Return all the lines below in which the string "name" appears.

(PROVIDED INFORMATION begins)

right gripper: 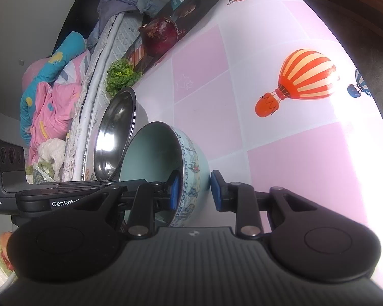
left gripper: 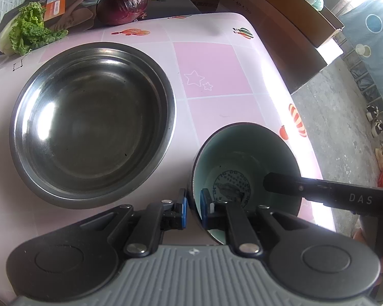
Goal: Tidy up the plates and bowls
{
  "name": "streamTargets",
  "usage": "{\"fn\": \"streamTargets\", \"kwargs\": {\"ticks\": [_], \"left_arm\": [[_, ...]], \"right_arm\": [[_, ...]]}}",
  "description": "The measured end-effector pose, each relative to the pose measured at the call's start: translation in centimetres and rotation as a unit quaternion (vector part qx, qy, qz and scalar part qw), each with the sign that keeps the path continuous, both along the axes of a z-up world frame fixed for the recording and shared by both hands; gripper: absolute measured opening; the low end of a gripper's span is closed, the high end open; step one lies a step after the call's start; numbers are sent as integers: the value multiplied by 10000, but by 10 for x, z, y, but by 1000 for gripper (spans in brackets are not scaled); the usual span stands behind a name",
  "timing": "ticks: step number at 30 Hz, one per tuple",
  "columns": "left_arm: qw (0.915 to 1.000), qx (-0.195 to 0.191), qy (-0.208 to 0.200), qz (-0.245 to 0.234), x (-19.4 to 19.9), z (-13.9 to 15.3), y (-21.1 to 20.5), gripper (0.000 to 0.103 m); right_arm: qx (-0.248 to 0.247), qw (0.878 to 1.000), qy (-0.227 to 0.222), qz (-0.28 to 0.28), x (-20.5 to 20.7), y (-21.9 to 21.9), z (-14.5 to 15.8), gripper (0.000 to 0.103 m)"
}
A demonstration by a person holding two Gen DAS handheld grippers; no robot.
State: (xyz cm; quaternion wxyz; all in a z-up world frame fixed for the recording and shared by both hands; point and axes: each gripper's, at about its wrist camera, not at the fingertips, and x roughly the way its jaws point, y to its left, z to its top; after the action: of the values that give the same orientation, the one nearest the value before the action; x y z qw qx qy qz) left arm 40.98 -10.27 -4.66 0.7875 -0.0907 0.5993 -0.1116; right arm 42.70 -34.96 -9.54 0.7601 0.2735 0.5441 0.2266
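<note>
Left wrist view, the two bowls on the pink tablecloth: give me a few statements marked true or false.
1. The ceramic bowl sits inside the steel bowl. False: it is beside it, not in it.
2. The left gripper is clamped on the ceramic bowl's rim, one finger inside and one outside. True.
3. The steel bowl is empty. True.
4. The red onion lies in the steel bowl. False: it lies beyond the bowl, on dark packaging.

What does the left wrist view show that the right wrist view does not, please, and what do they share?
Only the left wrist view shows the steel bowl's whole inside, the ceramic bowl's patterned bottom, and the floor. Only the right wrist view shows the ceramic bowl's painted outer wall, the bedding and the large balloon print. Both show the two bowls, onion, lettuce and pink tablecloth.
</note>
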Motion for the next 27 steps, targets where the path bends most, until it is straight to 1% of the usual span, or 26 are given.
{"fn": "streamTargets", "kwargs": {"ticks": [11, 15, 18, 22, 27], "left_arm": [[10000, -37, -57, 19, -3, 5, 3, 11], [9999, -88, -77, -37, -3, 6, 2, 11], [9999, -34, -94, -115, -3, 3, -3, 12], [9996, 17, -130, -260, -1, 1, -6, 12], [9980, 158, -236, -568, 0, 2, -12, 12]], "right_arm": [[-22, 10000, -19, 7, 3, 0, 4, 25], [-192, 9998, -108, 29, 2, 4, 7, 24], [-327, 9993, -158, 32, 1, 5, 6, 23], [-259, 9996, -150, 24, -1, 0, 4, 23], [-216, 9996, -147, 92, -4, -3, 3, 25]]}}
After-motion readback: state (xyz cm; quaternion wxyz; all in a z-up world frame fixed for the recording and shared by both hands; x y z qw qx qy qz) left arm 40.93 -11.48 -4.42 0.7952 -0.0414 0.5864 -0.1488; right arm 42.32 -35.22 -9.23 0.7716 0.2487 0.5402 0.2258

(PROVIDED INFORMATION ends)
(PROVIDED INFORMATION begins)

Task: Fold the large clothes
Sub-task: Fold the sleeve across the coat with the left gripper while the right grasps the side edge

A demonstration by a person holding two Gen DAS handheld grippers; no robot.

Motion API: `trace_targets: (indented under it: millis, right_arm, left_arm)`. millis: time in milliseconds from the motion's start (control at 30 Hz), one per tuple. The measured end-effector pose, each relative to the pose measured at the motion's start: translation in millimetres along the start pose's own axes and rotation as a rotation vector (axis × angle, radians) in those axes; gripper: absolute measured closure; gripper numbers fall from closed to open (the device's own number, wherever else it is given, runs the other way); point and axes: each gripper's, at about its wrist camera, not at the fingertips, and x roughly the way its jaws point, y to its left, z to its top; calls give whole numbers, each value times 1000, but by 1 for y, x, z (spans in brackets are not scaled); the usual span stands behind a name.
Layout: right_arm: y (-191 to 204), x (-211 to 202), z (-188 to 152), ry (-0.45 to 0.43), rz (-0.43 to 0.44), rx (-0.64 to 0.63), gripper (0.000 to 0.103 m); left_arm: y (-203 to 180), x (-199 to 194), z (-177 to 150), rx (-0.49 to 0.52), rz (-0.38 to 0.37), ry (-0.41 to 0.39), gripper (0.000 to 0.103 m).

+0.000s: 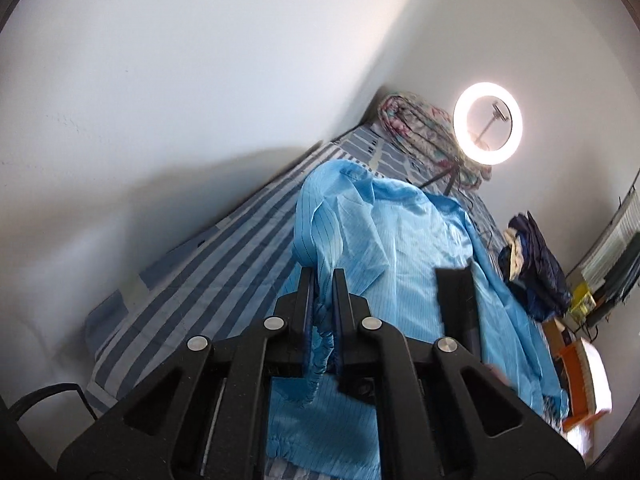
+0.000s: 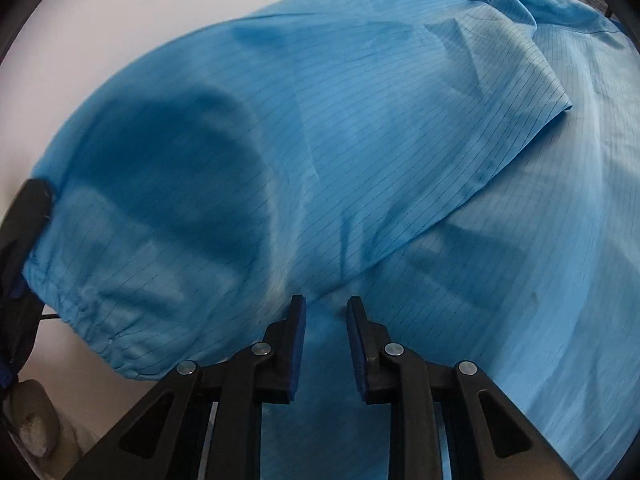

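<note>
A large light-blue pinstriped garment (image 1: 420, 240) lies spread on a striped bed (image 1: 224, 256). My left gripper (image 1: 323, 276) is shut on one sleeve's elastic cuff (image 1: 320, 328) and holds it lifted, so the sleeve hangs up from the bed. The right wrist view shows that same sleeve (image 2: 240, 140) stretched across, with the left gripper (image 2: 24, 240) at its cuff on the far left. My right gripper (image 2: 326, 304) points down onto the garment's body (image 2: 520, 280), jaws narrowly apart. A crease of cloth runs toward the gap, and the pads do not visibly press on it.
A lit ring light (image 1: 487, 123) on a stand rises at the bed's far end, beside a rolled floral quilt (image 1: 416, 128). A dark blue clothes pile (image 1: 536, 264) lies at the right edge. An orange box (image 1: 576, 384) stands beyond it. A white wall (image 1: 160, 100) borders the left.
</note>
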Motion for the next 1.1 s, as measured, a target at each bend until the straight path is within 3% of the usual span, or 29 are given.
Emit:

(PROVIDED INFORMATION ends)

→ FINISHED EXERCISE:
  "name": "streamTargets",
  "description": "The measured end-effector pose, each relative to the pose measured at the call's start: translation in centimetres and rotation as a unit quaternion (vector part qx, qy, qz and scalar part qw), each with the sign that keeps the path continuous, both along the axes of a z-up world frame fixed for the recording and shared by both hands; gripper: absolute measured opening; the low end of a gripper's span is closed, the high end open; step one lies a step after the call's start; numbers are sent as integers: the value multiplied by 10000, but by 10 for x, z, y, but by 1000 for gripper (spans in brackets are not scaled); the usual span stands behind a name",
Motion API: `trace_targets: (indented under it: millis, right_arm, left_arm)`. millis: time in milliseconds from the motion's start (control at 30 Hz), one per tuple. The measured end-effector pose, each relative to the pose measured at the motion's start: translation in millimetres along the start pose's own axes and rotation as a rotation vector (axis × angle, radians) in those axes; gripper: absolute measured closure; gripper numbers fall from closed to open (the device's own number, wherever else it is given, runs the other way); point and axes: each gripper's, at about its wrist camera, not at the fingertips, and x roughly the way its jaws point, y to its left, z to its top; calls give whole numbers, each value times 1000, but by 1 for y, x, z (spans in brackets are not scaled); the usual span stands behind a name.

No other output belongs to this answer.